(Collected material begins)

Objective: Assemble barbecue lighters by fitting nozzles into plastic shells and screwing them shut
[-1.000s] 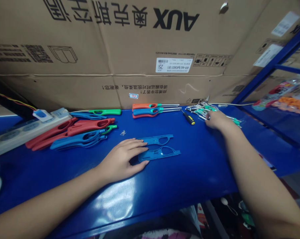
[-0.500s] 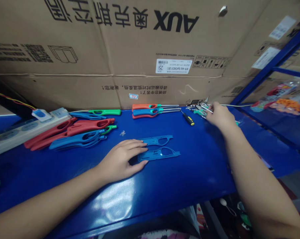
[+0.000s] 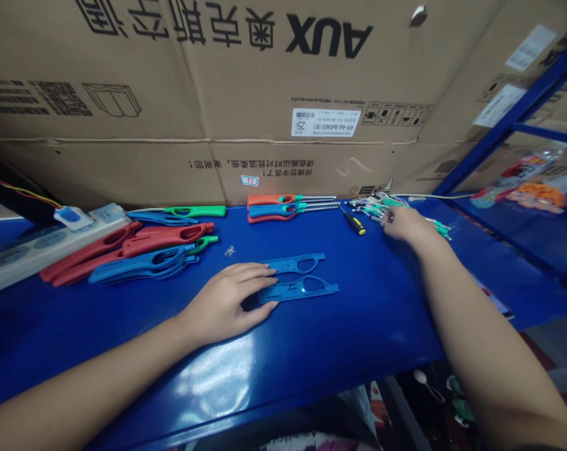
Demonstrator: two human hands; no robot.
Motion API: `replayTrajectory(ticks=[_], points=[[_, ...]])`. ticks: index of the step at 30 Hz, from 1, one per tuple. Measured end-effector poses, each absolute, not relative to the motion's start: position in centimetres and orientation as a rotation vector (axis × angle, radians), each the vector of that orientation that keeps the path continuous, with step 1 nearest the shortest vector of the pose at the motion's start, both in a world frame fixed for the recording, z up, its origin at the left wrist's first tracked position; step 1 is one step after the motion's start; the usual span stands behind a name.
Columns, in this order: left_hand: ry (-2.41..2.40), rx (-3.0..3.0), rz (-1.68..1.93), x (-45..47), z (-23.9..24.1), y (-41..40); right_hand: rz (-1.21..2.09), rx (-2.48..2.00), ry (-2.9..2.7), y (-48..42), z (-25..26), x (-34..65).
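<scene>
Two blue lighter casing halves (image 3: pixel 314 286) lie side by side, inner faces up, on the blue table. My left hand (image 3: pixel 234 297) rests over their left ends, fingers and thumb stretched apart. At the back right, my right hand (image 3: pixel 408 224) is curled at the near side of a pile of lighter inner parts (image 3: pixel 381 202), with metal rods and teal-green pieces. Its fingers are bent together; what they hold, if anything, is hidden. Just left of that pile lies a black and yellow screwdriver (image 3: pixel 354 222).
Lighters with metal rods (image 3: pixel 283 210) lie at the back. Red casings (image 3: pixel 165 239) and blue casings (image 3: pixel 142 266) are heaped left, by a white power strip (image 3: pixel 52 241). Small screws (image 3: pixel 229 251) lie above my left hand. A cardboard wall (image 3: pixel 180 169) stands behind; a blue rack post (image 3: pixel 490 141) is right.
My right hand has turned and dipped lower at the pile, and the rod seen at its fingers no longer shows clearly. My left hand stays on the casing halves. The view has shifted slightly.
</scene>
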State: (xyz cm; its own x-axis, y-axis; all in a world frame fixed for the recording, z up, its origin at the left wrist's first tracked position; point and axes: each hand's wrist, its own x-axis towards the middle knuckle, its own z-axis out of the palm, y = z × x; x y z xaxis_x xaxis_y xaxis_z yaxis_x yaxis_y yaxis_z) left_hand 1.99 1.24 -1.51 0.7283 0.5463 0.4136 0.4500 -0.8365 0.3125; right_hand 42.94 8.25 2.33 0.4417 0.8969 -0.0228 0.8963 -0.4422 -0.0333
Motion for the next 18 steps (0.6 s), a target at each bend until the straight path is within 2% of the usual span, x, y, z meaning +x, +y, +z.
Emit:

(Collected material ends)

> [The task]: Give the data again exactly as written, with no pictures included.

> [Task solution]:
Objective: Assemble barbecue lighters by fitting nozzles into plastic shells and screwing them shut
[-1.000s] 
[-0.500s] 
[+0.000s] 
Demonstrator: two human hands; no robot.
Motion API: `replayTrajectory(ticks=[_], points=[[_, ...]])`. ticks: index of the step at 30 Hz, from 1, one per tuple. Measured end-effector poses, each absolute, not relative to the motion's start: position in centimetres and orientation as a rotation vector (axis × angle, radians), each the vector of that orientation that keeps the path continuous, with step 1 nearest the shortest vector of the pose at the motion's start, both in a world frame fixed for the recording, z up, its origin at the left wrist's first tracked position; step 1 is one step after the motion's start; the usual span stands behind a name.
Columns, in this order: left_hand: ry (-2.41..2.40), rx (-3.0..3.0), rz (-1.68..1.93), x (-45..47), z (-23.9..24.1), y (-41..40); right_hand: rz (-1.21..2.09), rx (-2.48..2.00), ry (-2.9..2.7), y (-48..42), z (-25..26), x (-34..65).
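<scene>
Two blue lighter casing halves (image 3: pixel 314 286) lie side by side, inner faces up, on the blue table. My left hand (image 3: pixel 234 297) rests over their left ends, fingers and thumb stretched apart. At the back right, my right hand (image 3: pixel 408 224) is curled at the near side of a pile of lighter inner parts (image 3: pixel 381 202), with metal rods and teal-green pieces. Its fingers are bent together; what they hold, if anything, is hidden. Just left of that pile lies a black and yellow screwdriver (image 3: pixel 354 222).
Lighters with metal rods (image 3: pixel 283 210) lie at the back. Red casings (image 3: pixel 165 239) and blue casings (image 3: pixel 142 266) are heaped left, by a white power strip (image 3: pixel 52 241). Small screws (image 3: pixel 229 251) lie above my left hand. A cardboard wall (image 3: pixel 180 169) stands behind; a blue rack post (image 3: pixel 490 141) is right.
My right hand has turned and dipped lower at the pile, and the rod seen at its fingers no longer shows clearly. My left hand stays on the casing halves. The view has shifted slightly.
</scene>
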State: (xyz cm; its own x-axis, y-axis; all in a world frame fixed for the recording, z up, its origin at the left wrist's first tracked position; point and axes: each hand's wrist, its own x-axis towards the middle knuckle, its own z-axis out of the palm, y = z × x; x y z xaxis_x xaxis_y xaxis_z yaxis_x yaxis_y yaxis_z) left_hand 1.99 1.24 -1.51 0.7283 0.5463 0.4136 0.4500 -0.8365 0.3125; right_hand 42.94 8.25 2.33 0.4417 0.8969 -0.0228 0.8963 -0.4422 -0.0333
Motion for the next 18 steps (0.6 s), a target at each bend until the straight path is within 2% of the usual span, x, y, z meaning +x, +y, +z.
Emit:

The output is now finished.